WHAT IS EXPECTED:
If a line includes the word "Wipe", it belongs in the count; state the total for the data below and add nothing.

DATA EXCERPT:
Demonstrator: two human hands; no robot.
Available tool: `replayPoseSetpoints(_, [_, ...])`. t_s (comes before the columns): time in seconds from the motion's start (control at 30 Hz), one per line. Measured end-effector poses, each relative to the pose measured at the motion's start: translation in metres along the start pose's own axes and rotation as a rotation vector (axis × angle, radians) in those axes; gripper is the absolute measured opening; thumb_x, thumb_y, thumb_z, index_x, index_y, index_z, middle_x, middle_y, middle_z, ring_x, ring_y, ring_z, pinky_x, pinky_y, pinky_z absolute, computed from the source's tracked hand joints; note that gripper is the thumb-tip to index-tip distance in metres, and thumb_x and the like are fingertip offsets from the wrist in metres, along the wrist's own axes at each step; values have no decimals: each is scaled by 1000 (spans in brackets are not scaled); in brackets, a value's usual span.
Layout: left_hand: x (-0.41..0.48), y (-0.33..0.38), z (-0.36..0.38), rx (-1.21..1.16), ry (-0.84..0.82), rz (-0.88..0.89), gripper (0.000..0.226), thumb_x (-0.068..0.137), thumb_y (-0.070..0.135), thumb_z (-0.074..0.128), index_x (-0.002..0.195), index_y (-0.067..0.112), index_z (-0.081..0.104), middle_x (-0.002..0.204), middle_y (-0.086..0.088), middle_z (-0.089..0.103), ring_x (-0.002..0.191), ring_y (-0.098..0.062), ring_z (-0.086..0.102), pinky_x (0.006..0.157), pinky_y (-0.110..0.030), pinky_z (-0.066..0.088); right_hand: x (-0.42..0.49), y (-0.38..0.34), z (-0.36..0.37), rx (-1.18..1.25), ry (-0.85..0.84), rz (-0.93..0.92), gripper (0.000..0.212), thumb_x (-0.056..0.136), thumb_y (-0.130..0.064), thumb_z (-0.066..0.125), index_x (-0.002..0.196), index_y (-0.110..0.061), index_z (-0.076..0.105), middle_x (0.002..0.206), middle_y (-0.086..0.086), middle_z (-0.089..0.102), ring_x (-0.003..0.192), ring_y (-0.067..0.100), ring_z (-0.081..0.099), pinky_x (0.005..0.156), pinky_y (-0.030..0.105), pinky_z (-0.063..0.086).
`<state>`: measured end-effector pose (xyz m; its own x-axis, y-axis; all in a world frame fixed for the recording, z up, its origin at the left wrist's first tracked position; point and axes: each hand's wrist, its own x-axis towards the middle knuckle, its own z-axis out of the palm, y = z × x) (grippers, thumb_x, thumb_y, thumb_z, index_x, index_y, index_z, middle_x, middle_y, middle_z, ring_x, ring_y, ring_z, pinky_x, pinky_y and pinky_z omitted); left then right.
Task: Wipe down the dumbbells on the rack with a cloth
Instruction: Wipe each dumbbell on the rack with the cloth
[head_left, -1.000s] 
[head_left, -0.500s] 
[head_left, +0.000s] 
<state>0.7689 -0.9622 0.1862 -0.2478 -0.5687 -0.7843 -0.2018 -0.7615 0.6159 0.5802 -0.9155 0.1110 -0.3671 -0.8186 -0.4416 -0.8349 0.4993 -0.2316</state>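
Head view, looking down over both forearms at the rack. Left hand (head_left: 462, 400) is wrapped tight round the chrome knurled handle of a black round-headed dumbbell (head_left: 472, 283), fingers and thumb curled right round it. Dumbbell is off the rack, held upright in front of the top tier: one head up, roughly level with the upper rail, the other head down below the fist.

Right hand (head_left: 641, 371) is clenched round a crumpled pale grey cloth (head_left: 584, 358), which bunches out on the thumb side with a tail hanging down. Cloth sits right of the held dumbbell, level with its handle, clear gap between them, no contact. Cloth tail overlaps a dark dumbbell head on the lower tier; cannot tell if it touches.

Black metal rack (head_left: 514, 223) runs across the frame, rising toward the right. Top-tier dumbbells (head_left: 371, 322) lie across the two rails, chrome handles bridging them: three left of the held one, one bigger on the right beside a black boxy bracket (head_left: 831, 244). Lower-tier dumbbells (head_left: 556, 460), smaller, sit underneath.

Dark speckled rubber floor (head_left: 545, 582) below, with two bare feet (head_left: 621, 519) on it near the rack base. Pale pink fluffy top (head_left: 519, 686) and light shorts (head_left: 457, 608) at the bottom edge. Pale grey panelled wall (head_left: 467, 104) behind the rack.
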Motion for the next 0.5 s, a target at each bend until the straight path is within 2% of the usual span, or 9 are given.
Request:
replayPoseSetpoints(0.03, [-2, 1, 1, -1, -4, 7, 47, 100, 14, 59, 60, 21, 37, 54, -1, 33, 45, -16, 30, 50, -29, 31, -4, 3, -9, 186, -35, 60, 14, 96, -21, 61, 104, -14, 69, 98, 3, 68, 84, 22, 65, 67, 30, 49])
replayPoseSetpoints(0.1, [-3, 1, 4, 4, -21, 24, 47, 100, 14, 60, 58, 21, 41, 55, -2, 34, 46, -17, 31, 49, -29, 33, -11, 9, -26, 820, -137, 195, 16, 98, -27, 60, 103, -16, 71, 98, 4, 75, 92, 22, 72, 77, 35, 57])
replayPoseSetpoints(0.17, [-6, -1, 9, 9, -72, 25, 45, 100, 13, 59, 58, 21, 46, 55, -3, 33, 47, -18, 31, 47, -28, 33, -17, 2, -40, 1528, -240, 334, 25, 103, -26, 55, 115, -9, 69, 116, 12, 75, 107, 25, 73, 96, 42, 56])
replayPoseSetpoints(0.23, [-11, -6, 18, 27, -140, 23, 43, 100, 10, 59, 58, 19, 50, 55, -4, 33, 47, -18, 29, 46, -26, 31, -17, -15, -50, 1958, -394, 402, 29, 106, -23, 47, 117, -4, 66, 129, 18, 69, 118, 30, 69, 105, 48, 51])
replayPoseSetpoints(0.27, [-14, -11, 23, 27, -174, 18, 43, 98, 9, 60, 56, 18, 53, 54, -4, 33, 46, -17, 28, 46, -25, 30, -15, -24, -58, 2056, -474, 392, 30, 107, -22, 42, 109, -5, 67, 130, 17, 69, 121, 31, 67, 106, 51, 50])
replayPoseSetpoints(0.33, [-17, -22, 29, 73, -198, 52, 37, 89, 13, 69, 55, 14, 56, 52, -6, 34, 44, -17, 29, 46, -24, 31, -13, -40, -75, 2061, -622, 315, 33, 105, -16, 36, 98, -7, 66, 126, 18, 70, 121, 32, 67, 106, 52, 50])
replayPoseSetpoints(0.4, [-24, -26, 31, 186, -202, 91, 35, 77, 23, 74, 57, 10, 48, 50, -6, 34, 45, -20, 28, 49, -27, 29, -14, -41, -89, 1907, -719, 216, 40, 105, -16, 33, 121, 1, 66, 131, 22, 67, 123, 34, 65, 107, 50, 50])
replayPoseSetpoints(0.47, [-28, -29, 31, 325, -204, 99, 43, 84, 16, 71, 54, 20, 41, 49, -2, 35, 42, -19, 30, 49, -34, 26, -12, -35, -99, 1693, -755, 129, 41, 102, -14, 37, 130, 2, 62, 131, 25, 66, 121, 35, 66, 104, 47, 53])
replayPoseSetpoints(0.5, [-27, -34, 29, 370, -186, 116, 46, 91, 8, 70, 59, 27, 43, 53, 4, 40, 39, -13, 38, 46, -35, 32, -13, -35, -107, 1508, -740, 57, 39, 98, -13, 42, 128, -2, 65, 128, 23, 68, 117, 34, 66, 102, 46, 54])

TASK RESULT:
2